22. The method or compound for use according to any of the preceding items, wherein said one or more peptides consist of a fragment consisting of 5, 6, 7, 8 or 9 consecutive amino acid of SEQ ID NO:1.

23. The method or compound for use according to any of the preceding items, wherein said one or more peptides consist of the amino acid sequence SGRKSSKMQA (SEQ ID NO:1), and optionally additional amino acid residues up to a total length of 11 to 20 amino acid residues, such as 11, 12, 13, 14, 15, 16, 17, 18, 19 or 20 amino acid residues.

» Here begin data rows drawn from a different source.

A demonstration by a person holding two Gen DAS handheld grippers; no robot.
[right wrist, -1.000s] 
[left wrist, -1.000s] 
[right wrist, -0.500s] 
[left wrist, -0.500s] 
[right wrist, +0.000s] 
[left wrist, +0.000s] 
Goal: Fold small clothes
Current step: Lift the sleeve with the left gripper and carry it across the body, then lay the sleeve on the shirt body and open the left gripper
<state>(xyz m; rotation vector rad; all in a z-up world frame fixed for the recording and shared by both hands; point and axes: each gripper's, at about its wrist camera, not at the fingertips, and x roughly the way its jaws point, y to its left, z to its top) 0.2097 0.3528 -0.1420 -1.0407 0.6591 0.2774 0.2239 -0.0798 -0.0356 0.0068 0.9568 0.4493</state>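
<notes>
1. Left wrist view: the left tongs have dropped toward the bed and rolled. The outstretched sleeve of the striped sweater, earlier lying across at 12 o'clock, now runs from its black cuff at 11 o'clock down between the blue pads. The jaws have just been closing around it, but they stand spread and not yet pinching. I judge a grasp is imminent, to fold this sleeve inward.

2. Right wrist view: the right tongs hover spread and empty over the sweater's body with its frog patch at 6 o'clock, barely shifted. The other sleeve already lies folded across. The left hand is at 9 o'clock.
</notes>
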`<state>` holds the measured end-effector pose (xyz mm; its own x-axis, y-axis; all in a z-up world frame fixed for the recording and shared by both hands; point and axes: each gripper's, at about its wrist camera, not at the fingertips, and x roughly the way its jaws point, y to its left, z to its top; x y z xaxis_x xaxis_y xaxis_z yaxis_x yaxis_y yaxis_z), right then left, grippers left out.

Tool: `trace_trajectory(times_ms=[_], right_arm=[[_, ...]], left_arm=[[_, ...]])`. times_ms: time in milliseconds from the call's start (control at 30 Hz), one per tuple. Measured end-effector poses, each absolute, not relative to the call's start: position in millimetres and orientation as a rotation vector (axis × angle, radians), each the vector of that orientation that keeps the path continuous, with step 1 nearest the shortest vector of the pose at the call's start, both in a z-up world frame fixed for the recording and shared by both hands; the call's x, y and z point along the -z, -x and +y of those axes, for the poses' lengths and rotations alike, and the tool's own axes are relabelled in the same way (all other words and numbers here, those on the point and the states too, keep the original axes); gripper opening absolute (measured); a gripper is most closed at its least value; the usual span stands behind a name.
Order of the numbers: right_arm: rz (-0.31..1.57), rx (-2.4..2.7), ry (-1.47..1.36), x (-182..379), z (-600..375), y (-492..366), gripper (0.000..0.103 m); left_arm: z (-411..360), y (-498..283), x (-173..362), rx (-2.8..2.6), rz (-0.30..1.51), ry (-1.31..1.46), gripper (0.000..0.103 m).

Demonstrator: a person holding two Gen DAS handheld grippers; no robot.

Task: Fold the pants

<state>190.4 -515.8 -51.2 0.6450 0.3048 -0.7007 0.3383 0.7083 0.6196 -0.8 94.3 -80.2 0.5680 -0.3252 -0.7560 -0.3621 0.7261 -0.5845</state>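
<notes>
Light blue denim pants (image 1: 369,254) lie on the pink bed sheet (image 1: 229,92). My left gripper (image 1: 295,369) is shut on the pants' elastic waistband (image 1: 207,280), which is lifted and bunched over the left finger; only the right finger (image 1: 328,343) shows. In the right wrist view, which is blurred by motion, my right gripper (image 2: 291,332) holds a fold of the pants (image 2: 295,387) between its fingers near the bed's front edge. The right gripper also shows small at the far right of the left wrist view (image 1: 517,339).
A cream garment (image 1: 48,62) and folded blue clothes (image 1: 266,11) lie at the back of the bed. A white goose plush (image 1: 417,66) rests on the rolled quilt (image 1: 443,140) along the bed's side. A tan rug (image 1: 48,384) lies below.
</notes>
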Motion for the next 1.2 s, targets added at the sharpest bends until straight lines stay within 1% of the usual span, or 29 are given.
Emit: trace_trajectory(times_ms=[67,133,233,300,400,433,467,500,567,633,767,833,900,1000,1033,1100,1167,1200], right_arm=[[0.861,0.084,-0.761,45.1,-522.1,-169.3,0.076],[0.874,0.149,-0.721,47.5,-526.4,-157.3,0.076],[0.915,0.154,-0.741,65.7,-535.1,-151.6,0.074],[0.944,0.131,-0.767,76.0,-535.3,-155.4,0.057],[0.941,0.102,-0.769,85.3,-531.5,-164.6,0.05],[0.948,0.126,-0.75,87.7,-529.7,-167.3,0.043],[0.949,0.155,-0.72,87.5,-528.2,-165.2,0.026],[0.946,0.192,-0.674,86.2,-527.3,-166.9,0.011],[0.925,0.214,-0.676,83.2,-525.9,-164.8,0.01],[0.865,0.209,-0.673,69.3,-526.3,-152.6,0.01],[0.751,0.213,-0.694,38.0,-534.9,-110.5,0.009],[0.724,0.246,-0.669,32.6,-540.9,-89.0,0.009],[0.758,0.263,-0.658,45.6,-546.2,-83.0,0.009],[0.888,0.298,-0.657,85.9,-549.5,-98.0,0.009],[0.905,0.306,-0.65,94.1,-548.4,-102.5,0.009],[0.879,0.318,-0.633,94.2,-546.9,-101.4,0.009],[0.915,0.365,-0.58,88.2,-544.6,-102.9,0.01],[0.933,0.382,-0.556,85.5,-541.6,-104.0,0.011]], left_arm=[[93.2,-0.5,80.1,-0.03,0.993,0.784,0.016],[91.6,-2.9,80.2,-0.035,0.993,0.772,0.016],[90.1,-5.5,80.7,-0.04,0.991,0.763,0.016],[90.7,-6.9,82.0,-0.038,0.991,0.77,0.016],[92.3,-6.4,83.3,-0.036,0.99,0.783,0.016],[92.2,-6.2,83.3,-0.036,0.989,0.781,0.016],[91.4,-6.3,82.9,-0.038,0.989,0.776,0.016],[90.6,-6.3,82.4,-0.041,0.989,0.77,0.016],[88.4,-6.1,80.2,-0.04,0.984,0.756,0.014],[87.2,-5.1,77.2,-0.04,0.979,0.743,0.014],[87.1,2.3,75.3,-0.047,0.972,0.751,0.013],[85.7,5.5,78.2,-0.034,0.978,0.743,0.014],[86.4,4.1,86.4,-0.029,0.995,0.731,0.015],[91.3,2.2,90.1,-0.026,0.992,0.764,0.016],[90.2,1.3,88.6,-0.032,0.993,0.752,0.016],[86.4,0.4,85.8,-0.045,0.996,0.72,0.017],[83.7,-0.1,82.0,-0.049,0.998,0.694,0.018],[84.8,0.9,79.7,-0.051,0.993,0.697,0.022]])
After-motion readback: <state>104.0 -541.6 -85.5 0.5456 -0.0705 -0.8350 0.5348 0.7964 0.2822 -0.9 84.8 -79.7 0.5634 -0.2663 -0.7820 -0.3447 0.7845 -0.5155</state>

24. The method or compound for use according to any of the preceding items, wherein said one or more peptides consist of the amino acid sequence of SEQ ID NO:1, or a variant having 1 amino acid substitution.

25. The method or compound for use according to any of the preceding items, wherein said one or more peptides consist of a variant of SEQ ID NO:1 having 1 amino acid substitution.

26. The method or compound for use according to any of the preceding items, wherein said one or more peptides consist of the amino acid sequence of SEQ ID NO:1.

27. A method for treatment of diabetic nephropathy, said method comprising administering an effective amount of a compound to an individual in need thereof, wherein said compound is a peptide consisting of the amino acid sequence of SEQ ID NO:1 (SGRKSSKMQA); or a variant of SEQ ID NO:1 comprising one, two or three conservative amino acid substitutions.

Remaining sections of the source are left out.